- The Washington Times - Thursday, May 17, 2018


The U.S. Constitution, the document that preceded the famous inscription that mentions tired, poor and hungry populations, gives control to Congress of what we now call Washington, D.C.

That simple fact means that every year elected District officials devise a budget, as states do, to determine a spending plan, along with requisite laws.

The District also has to do something the states do not, however. The city must send its proposed budget to Congress for federal approval, where every senator and voting member of the House can have a say regarding their nation’s capital.

Bipartisan sniping and compromises are expected every year. Republicans and conservatives make known their positions on certain issues, such as abortion, law enforcement and education; and liberals and Democrats push back.

It’s like a scene from a Tom and Jerry short, except rarely does the falling anvil mortally wound District Democrats.

The fun and games begin in winter, when the president delivers his fiscal budget and ends near summer, after the District budget makes the rounds.

This year might follow a slightly different timeline if Republicans carry out their constitutional duties, and if Republicans don’t become enraptured with losing the District Senate and House seats.

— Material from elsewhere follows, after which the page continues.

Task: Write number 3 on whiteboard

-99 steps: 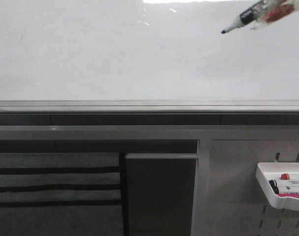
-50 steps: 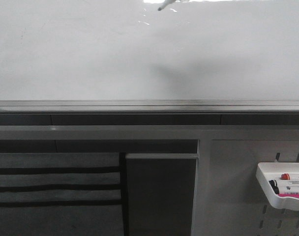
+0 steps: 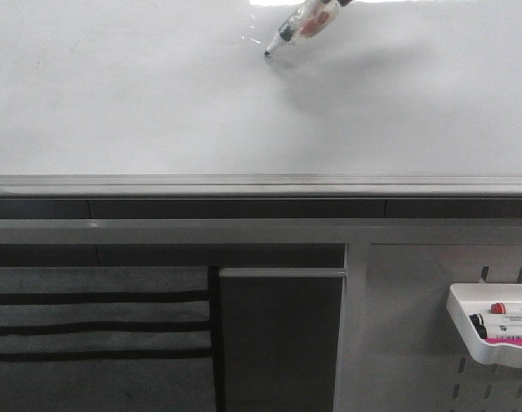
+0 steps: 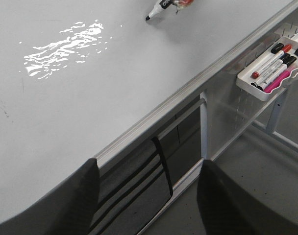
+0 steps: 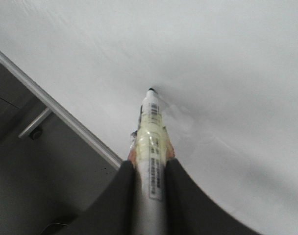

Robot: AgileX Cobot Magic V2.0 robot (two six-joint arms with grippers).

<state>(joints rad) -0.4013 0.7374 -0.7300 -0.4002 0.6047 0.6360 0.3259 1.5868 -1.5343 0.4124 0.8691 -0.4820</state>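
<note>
Nearest the robot, below the board's near edge, a white marker tray (image 3: 493, 330) hangs on a perforated panel toward the right, with several markers lying in it. Beside it to the left stand a dark grey panel (image 3: 281, 339) and a grey sheet with black stripes (image 3: 98, 335). Above these runs the grey metal rail (image 3: 261, 184) along the near edge of the whiteboard (image 3: 158, 103), which spans the full width, glossy and unmarked: no number 3 shows on it. The left gripper (image 4: 149, 200) hangs over that near edge with its two dark fingers spread wide and nothing between them. Farther up, near the far edge, the right gripper (image 5: 149, 188) is clamped on a marker (image 5: 151, 132), whose dark tip sits at the board's surface; whether it touches cannot be told.
</note>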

I’m joking of course. The District has no senators, and the District has no voting House member. Like Puerto Rico and the other territories, the District has a nonvoting delegate, and her name is Eleanor Holmes Norton, and she’s up for re-election, and she’s going to win.

Mrs. Norton, a Democrat, is going to win because no formidable candidate dares run against her. She is, after all, an O.G., and Democrats and Republicans alike respect as much.

Of course, that doesn’t mean Congress, or the White House for that matter, should ignore how the city misspends federal funds.

For example, Mayor Muriel Bowser and members of the D.C. Council are fond of referring to the District as a sanctuary city, increasing education spending and urging Congress to leave its gun laws alone. Which would be well and good if no federal dollars were involved.

But the federal government should get to the bottom of this problem: The city allows students who do not live in the District to attend D.C. public schools for free — and that obviously opens the door to the possibility that federal funds are sent to students’ home states.

Last year brought the grade-fixing scandal.

It’s time for Congress and the White House to step up their oversight of the nation’s capital. For sure, the city can “invest” its local dollars in practically whatever it chooses.

But federal money? No. D.C. residents are tired and hunger for tougher federal oversight, and poor children deserve it.